Apprise is a transitive verb that comes from the French appris, the past participle of apprendre, meaning “to teach” or “to learn. It means “to inform” or “to give notice,” and it is sometimes used in situations in which official notice of something is required. Here are example sentences.
You are hereby apprised that a buyer has expressed interest in the property you have for sale and would like to have a meeting to make an offer.
Upon being taken into custody, a suspect must be apprised of his or her rights through a clear enunciation of the Miranda warning, including the question to the suspect “Do you understand?”
This seems very straightforward, but unfortunately, there’s another potential source of confusion. Apprise has a homophone apprize that has a meaning very similar to appraise: “to value.” Read on for a suggestion about how to keep these words straight.
Distinguishing Appraise and Apprise (and Apprize)
Here’s a mnemonic for remembering the meaning of our two words appraise and apprise, with apprize thrown in for good measure.

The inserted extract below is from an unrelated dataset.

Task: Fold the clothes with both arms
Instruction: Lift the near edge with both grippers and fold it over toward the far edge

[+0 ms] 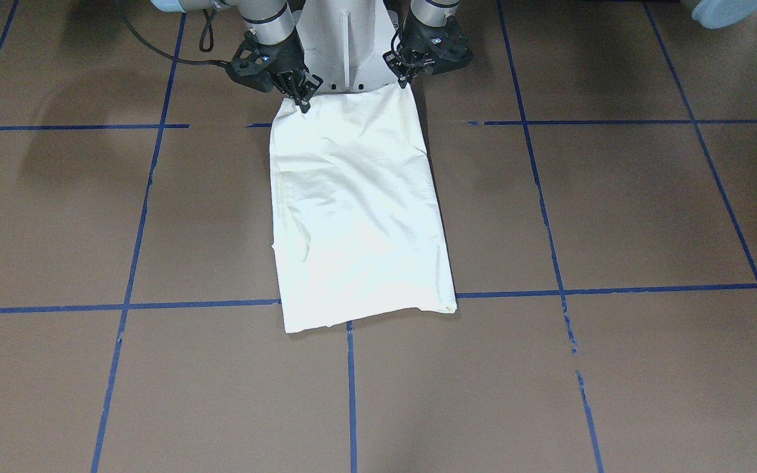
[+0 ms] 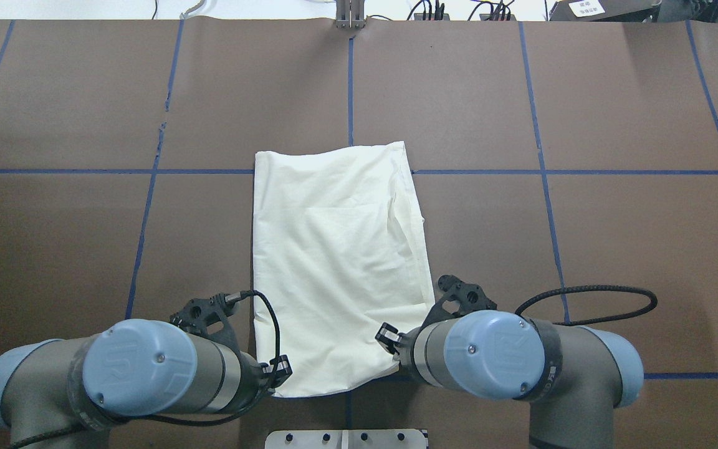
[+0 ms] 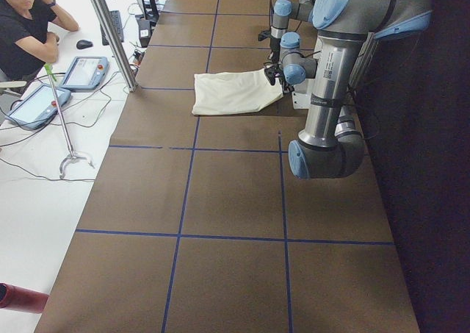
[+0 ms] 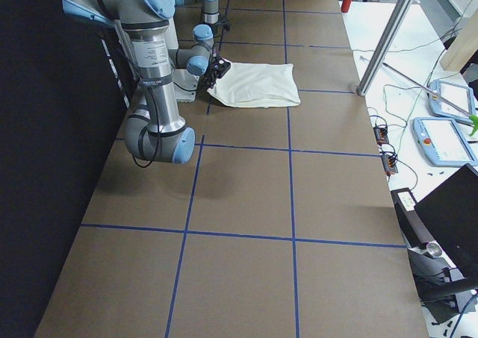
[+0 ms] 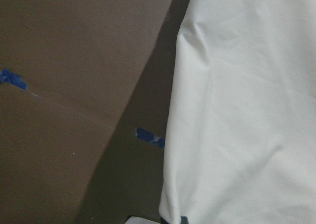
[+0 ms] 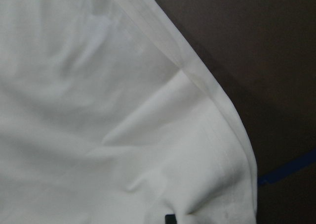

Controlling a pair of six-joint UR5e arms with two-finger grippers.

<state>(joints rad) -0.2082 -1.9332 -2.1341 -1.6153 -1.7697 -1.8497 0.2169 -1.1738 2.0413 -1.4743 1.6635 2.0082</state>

Step 1: imagine all three words without the Ap- in front. For appraise, we have praise. For apprize, we have prize. And for apprise, we have prise.
Step 2: In many cases, if a work is appraised, the result will be praise, so there’s a solid connection there. Prize is a synonym of the meaning of apprize, “to value,” so there’s a good connection, too. The last one’s a little harder, but we can do it: if you saw a word spelled p-r-i-s-e, wouldn’t you want to apprise the writer that s/he had likely made a spelling error? So there you go: each word connected to its spelling.